Ky.Rev.Stat.Ann. Sec. 511.040. For the purpose of this statute, Kentucky's definition of a building is:


"Building", in addition to its ordinary meaning, means any structure, vehicle, watercraft or aircraft:


(a) Where any person lives; or


(b) Where people assemble for purposes of business, government, education, religion, entertainment or public transportation.


Ky.Rev.Stat.Ann. Sec. 511.010.


To determine whether third degree burglary is a crime of violence, we turn to U.S.S.G. Sec. 4B1.2 comment. (n. 1), which was in effect at all pertinent times. See U.S.S.G.App. C p 268, p. 138 (1989). The commentary defined a crime of violence to include burglary of a dwelling. The commentary also directed the court to ascertain coverage by examining the defendant's conduct. The undisputed facts recited in the presentence report disclosed that Hubbard participated in the burglary of a building that was a dwelling.

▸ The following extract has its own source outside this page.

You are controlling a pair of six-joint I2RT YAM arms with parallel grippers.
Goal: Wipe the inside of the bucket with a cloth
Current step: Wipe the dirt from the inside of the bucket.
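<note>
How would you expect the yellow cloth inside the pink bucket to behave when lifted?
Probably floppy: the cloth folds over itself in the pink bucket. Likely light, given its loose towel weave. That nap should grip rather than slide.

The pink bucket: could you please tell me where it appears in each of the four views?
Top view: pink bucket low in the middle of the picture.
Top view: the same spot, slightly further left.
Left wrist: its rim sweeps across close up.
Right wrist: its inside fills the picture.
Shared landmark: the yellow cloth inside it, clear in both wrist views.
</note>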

Hubbard relies on United States v. Headspeth, 852 F.2d 753 (4th Cir.1988), which dealt with the meaning of burglary in 18 U.S.C. Sec. 924(e), a comparable enhancement statute. Hubbard's reliance on Headspeth is foreclosed by Taylor v. United States, 110 S.Ct. 2143 (1990). In that case the Court, contrary to Headspeth, rejected the common law and state law definitions of burglary. The Court said:


We conclude that a person has been convicted of burglary for purposes of a Sec. 924(e) enhancement if he is convicted of any crime, regardless of its exact definition or label, having the basic elements of unlawful or unprivileged entry into, or remaining in, a building or structure, with intent to commit a crime.


110 S.Ct. at 2158.


The Court also explained that the statutory definition of the offense, rather than the offender's conduct, should determine enhancement. This general rule, however, is subject to an exception when the burglary statute includes automobiles as well as buildings. Then the trial court can look to the indictment or jury instructions to determine if the defendant entered a building. Taylor, 110 S.Ct. at 2158-60.

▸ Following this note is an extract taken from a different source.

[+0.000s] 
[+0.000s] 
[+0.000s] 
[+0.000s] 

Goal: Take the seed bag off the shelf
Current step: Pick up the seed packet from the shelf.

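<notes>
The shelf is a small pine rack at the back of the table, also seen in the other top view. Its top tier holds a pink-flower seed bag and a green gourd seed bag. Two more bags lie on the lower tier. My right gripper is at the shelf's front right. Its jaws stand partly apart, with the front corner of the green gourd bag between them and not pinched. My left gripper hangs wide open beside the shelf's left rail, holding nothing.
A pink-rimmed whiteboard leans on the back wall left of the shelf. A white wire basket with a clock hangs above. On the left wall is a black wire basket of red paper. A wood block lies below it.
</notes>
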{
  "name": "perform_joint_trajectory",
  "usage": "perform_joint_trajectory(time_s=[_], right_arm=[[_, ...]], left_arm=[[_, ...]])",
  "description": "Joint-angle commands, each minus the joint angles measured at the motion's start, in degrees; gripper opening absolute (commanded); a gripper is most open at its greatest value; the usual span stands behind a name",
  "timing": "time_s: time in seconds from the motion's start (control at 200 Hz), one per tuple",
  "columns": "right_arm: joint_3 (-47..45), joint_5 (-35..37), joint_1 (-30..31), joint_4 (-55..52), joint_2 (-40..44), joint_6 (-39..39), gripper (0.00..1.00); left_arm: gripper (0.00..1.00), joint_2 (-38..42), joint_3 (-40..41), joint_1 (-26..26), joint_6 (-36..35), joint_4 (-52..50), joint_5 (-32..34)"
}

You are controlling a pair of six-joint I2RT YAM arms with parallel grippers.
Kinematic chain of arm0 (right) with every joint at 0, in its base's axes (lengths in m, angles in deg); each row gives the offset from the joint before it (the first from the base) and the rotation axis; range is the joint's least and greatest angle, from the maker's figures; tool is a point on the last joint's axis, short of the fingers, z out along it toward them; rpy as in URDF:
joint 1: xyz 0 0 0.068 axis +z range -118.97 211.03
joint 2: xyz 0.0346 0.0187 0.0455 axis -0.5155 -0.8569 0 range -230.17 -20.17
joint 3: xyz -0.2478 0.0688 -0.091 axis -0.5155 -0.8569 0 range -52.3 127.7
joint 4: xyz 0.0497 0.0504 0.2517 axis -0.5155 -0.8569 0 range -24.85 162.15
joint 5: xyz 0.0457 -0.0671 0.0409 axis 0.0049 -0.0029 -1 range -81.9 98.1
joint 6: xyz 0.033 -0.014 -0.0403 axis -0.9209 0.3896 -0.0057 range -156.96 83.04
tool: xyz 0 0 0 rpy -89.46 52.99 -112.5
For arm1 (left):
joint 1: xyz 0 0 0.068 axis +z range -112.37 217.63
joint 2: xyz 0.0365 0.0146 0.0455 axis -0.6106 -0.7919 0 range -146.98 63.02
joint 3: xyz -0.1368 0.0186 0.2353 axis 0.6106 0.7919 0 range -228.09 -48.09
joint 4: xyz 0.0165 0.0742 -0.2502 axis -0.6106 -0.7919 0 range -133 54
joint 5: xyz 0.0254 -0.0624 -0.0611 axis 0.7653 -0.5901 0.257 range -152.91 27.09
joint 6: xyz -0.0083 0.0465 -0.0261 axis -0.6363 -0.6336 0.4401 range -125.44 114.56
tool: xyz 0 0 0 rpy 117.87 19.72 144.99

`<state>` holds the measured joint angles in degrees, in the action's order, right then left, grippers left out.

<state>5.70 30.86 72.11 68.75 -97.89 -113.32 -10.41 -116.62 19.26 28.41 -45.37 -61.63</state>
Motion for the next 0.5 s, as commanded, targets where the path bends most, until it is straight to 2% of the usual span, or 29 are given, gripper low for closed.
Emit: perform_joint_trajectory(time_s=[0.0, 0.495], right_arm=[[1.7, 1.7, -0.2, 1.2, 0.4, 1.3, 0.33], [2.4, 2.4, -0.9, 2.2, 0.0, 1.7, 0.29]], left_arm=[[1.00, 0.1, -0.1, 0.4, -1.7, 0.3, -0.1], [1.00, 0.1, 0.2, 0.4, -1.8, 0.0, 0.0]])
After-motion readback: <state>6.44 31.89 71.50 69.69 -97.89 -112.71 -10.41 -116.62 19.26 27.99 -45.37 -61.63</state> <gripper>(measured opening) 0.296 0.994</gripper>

Here the exception to Taylor's general rule applies because the Kentucky statute punishes the burglary of dwellings and vehicles. Hubbard's presentence report recites that he was convicted in Kentucky for participating in the burglary of a dwelling. Hubbard did not object to this aspect of the report, and at the sentencing hearing his counsel told the court that the building was in fact a dwelling. The presentence report and Hubbard's concession satisfy the proof the Court suggested in Taylor when a state statute includes both dwellings and vehicles in its definition of burglary.


Tested by either the sentencing guidelines and commentary or the subsequent explanation in Taylor about the proper interpretation of a comparable term in an enhancement statute, the district court's finding that Hubbard is a career offender is correct.